September 30, 2021

Before we get started today, a quick note. There will be no Poynter Report on Friday. I will return Monday. Have a great weekend. Now onto today’s report …

YouTube is taking a stand.

It’s kind of late to the game, and we’ll see how effective it will be.

But it’s taking a stand.

On Wednesday, YouTube announced that it’s banning the accounts of several high-profile anti-vaxxers, including Joseph Mercola and Robert F. Kennedy Jr., in an effort to crack down on misinformation about vaccines that has run rampant on its site.

In a blog post, YouTube, which is owned by Google, said, “… content that falsely alleges that approved vaccines are dangerous and cause chronic health effects, claims that vaccines do not reduce transmission or contraction of disease, or contains misinformation on the substances contained in vaccines will be removed. This would include content that falsely says that approved vaccines cause autism, cancer or infertility, or that substances in vaccines can track those who receive them.”

The Washington Post’s Gerrit De Vynck wrote, “Misinformation researchers have for years said the popularity of anti-vaccine content on YouTube was contributing to growing skepticism of lifesaving vaccines in the United States and around the world.”

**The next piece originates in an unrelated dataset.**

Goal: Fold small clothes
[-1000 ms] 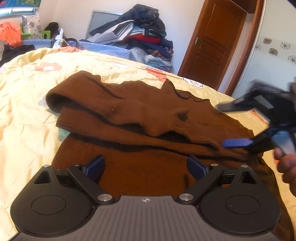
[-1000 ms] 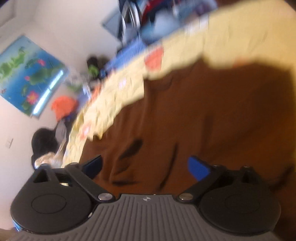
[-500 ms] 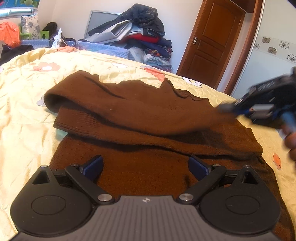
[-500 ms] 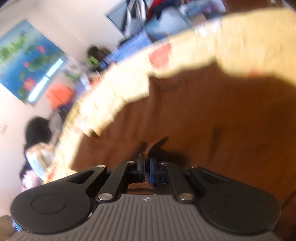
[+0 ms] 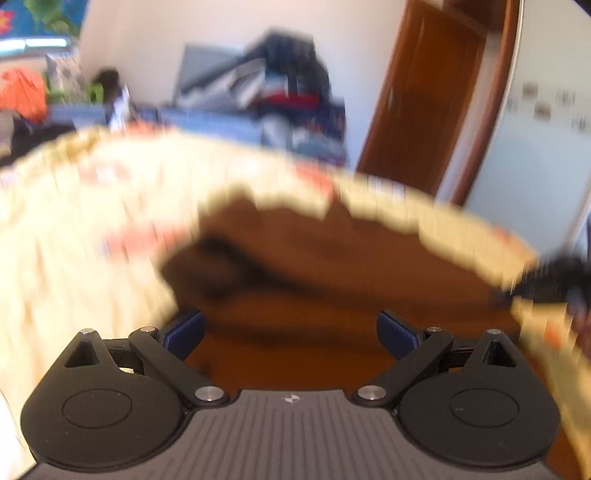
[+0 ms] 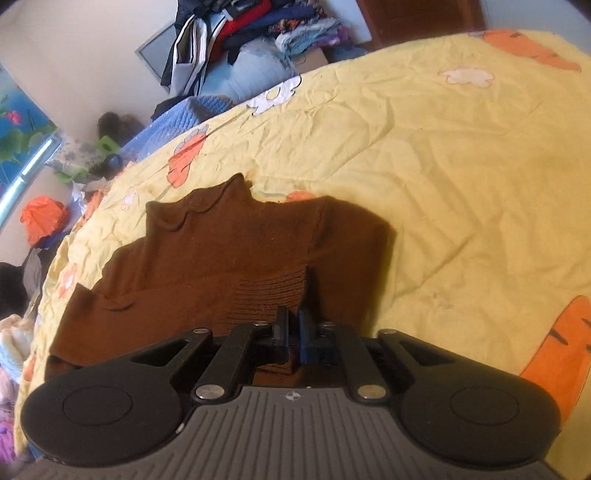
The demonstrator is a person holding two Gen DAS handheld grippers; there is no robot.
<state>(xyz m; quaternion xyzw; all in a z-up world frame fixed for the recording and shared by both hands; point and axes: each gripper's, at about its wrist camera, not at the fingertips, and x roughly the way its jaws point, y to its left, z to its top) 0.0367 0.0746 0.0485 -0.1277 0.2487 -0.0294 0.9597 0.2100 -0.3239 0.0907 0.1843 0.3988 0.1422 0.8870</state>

So what took YouTube so long to crack down?

Matt Halprin, YouTube’s vice president of global trust and safety, told the Post that it was focusing on misinformation about coronavirus vaccines. It then expanded the ban when they saw misinformation about other vaccines. Halprin told the Post, “Developing robust policies takes time. We wanted to launch a policy that is comprehensive, enforceable with consistency and adequately addresses the challenge.”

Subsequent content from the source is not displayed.